Validation for this tranche:
- `yarli plan validate`
## YARLI execution map
- **Wave 1:** T1 + T2 (parallel if safe within dependencies).
- **Wave 2:** T2A + T2B + T3 (depends on Wave 1).
- **Wave 3:** T4 + T4A + T5.
- **Wave 4:** T5A + T6 + final PR/docs sign-off.
## Onboarding: active YARLI tranches
These work packages are mirrored in `.yarli/tranches.toml` for machine execution:
- `vocabulary-feature` (`YORE-CORE-01`, `YORE-CORE-02*`, `YORE-CORE-03*`, `YORE-CORE-04*`, `YORE-CORE-05*`)
- `commit-hardening` (`YORE-HOOK-01`, `YORE-HOOK-01A`, `YORE-HOOK-02`, `YORE-HOOK-02A`)
- `yarli-orchestration` (YORE-YARLI-01)
- `release-and-docs` (YORE-DOCS-01..YORE-RELEASE-01)
Use `yarli plan validate` to verify syntax and `yarli plan tranche list` to inspect state.
## Exit criteria
- New command works: `yore vocabulary --index .yore --limit 200 --format prompt`.
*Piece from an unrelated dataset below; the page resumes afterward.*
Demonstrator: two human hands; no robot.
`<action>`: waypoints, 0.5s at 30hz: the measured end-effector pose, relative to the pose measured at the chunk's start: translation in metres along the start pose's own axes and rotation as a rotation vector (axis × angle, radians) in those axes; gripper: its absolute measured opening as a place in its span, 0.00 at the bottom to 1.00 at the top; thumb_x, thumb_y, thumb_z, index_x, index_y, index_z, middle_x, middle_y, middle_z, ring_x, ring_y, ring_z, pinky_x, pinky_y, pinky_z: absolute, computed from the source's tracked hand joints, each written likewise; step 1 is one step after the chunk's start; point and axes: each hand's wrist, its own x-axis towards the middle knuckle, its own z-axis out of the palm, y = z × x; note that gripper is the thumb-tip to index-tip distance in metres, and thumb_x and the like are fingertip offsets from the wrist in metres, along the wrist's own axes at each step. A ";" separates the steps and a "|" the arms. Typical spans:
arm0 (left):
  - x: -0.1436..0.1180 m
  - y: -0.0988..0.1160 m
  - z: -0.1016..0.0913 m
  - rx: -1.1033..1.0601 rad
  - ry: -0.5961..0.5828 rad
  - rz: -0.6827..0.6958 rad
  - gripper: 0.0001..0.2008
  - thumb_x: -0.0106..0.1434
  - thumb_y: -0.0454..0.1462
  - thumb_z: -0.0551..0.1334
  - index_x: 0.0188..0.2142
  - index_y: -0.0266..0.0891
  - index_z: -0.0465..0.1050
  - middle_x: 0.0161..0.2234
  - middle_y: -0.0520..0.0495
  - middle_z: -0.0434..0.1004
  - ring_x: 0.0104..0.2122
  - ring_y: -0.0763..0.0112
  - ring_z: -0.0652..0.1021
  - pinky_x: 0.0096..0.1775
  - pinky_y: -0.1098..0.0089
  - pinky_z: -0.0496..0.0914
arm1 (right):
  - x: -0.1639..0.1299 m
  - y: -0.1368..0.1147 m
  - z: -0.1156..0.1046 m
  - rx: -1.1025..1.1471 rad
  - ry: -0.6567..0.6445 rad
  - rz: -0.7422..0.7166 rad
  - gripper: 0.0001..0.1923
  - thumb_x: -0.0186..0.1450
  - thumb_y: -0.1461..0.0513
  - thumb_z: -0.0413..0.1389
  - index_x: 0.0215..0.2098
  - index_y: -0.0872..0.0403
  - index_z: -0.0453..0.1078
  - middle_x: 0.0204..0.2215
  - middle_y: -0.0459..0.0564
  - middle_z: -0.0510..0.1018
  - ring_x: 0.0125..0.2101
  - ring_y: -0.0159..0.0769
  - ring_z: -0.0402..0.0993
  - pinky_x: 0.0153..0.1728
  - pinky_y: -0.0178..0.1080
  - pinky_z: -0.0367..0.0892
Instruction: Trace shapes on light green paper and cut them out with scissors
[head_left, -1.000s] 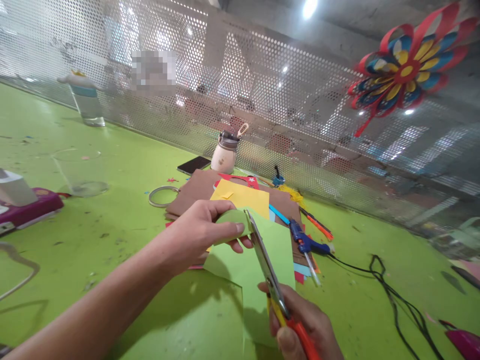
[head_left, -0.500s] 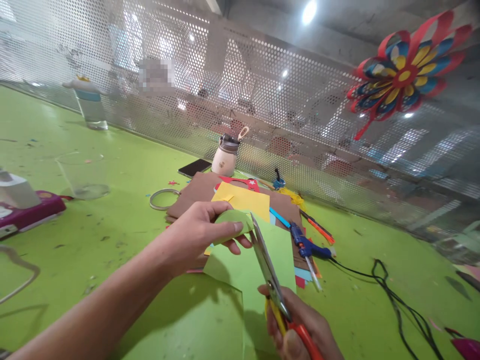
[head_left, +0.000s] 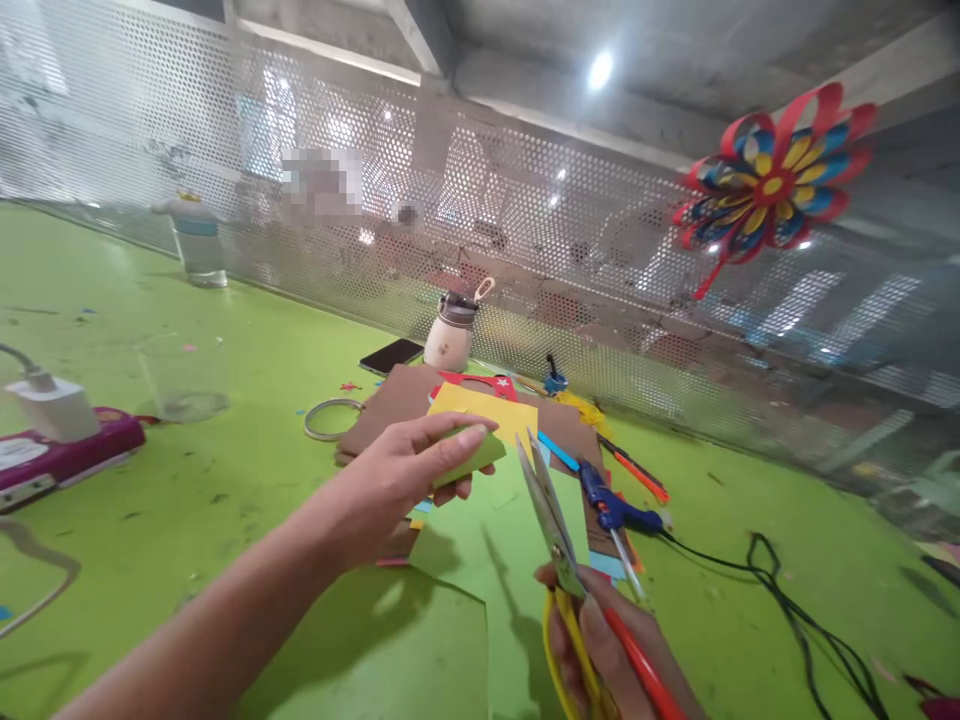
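Blue glue gun [head_left: 611, 503] w/ black cord [head_left: 787, 600] on green surface [head_left: 225, 330]; phone [head_left: 389, 355] beside cream bottle [head_left: 450, 335]; paper flower [head_left: 769, 185] on mesh.

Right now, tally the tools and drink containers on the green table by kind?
Scissors, in right hand: 1
Glue gun: 1
Bottles: 2, cream and clear
Clear cup: 1
Phone: 1
Tape ring: 1
Total: 7

Your right hand [head_left: 607, 650] is pulling the scissors [head_left: 559, 540] out of the green sheet [head_left: 480, 560], blades now opening clear above it; your left hand [head_left: 405, 475] is lifting the cut-off green piece [head_left: 469, 458] away, flattened between thumb and fingers
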 end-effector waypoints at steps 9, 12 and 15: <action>0.006 -0.017 0.007 0.095 0.158 0.033 0.20 0.56 0.43 0.65 0.47 0.38 0.73 0.29 0.48 0.78 0.25 0.72 0.71 0.27 0.72 0.65 | 0.000 -0.001 0.001 0.024 -0.079 -0.015 0.30 0.60 0.40 0.52 0.46 0.56 0.67 0.20 0.40 0.63 0.17 0.25 0.54 0.17 0.29 0.51; 0.008 -0.020 0.008 0.229 0.229 0.094 0.22 0.54 0.40 0.66 0.49 0.40 0.71 0.29 0.50 0.78 0.27 0.68 0.75 0.28 0.70 0.69 | 0.000 -0.001 0.002 0.056 -0.081 -0.067 0.33 0.58 0.39 0.52 0.46 0.56 0.66 0.20 0.41 0.64 0.16 0.25 0.54 0.15 0.29 0.50; 0.007 -0.017 0.008 0.303 0.260 0.119 0.23 0.54 0.38 0.65 0.51 0.41 0.70 0.32 0.50 0.78 0.28 0.68 0.76 0.29 0.70 0.70 | -0.003 0.001 0.003 0.091 -0.099 -0.085 0.36 0.55 0.37 0.53 0.47 0.56 0.67 0.20 0.42 0.65 0.15 0.24 0.51 0.14 0.29 0.47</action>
- Existing CLI behavior remains stable.
- Change is ready for review, squashing review, and PR merge.
## Next tranche map draft (post-release hardening)
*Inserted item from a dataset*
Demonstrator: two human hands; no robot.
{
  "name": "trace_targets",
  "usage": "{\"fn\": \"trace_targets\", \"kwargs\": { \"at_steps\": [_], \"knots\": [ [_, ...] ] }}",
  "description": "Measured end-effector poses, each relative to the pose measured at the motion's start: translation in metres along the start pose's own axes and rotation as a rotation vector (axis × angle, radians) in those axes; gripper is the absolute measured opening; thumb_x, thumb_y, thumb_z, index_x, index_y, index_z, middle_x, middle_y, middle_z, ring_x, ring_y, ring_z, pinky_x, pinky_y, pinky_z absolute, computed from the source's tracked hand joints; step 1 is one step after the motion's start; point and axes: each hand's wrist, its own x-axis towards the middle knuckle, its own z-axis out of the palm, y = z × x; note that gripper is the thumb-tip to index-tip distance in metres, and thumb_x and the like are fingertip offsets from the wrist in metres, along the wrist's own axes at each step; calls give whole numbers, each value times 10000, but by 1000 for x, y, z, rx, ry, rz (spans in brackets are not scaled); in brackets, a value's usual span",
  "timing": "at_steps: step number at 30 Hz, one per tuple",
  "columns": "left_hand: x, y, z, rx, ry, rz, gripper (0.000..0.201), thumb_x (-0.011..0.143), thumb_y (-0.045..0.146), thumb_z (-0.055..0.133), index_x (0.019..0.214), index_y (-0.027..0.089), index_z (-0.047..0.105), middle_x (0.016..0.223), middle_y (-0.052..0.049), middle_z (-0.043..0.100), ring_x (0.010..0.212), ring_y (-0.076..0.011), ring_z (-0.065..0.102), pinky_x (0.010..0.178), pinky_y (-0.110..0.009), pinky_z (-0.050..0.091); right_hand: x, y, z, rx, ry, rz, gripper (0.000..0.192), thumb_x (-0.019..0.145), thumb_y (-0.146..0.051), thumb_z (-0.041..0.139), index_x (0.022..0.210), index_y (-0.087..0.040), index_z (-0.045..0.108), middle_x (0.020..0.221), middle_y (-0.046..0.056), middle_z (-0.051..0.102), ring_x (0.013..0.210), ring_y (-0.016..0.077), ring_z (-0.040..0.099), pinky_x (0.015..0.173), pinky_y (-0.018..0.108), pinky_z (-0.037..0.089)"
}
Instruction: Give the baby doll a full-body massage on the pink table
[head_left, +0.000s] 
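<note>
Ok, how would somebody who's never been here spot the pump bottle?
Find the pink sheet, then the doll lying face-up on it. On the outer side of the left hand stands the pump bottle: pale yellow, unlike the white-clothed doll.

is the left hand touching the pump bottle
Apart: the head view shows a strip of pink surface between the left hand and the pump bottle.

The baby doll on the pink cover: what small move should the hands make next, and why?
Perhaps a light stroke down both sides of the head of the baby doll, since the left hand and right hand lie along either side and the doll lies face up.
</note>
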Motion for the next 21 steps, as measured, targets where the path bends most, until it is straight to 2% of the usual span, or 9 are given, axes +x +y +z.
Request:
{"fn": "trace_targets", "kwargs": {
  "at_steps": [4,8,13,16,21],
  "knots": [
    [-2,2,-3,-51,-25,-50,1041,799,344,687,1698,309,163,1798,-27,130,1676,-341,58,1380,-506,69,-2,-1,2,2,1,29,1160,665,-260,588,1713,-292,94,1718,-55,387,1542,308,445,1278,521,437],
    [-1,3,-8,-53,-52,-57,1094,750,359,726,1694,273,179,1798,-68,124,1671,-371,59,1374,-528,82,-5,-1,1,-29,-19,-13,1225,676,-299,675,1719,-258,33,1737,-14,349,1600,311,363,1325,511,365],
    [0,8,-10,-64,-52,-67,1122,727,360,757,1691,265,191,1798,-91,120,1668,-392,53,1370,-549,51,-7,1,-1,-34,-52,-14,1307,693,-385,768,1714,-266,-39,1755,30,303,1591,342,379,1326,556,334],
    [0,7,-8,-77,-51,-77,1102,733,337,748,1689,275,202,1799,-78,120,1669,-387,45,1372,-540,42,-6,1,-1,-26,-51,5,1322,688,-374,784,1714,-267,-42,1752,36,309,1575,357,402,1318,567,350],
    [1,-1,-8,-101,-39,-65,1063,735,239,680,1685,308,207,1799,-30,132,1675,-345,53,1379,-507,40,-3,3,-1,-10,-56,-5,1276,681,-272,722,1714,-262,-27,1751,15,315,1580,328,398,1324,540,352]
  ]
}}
This is the next execution plan, split so each YARLI task stays narrow.
### Wave A: hook hardening cleanup
- **YORE-MAINT-01 — Cross-project hook onboarding**
- Validate and document `.githooks` versus shared `/home/<user>/Documents/commithooks` behavior for mixed clone layouts.
- Add clarifying examples for `YORE_SKIP_*` and `YORE_ABS_PATH_MASK` in a shared hook setup note.
- **YORE-MAINT-02 — Scanner coverage hardening**
- Add/refresh regression fixtures for absolute-path detection and masking outputs.
- Keep false positives low while still catching home/repo paths, file:// URIs, and mount-style locations.
### Wave B: docs and operational checks
- **YORE-MAINT-03 — Workflow behavior**
- Verify publish workflow still requires explicit tags and tag/version matching before `cargo publish`.
- **YORE-MAINT-04 — Runbook update**
- Capture the exact PR-to-publish flow (feature branch -> PR -> merge -> tag -> publish) in docs for operators.
### Wave C: release readiness
- **YORE-MAINT-05 — Reconcile commit scope**
- Produce a concise commit-scope report for the above waves and confirm whether any work should be squashed before merge.
Planned tranches are tracked as draft work items and can be materialized into `.yarl/tranches.toml` in the next cycle when you want YARLI to execute them.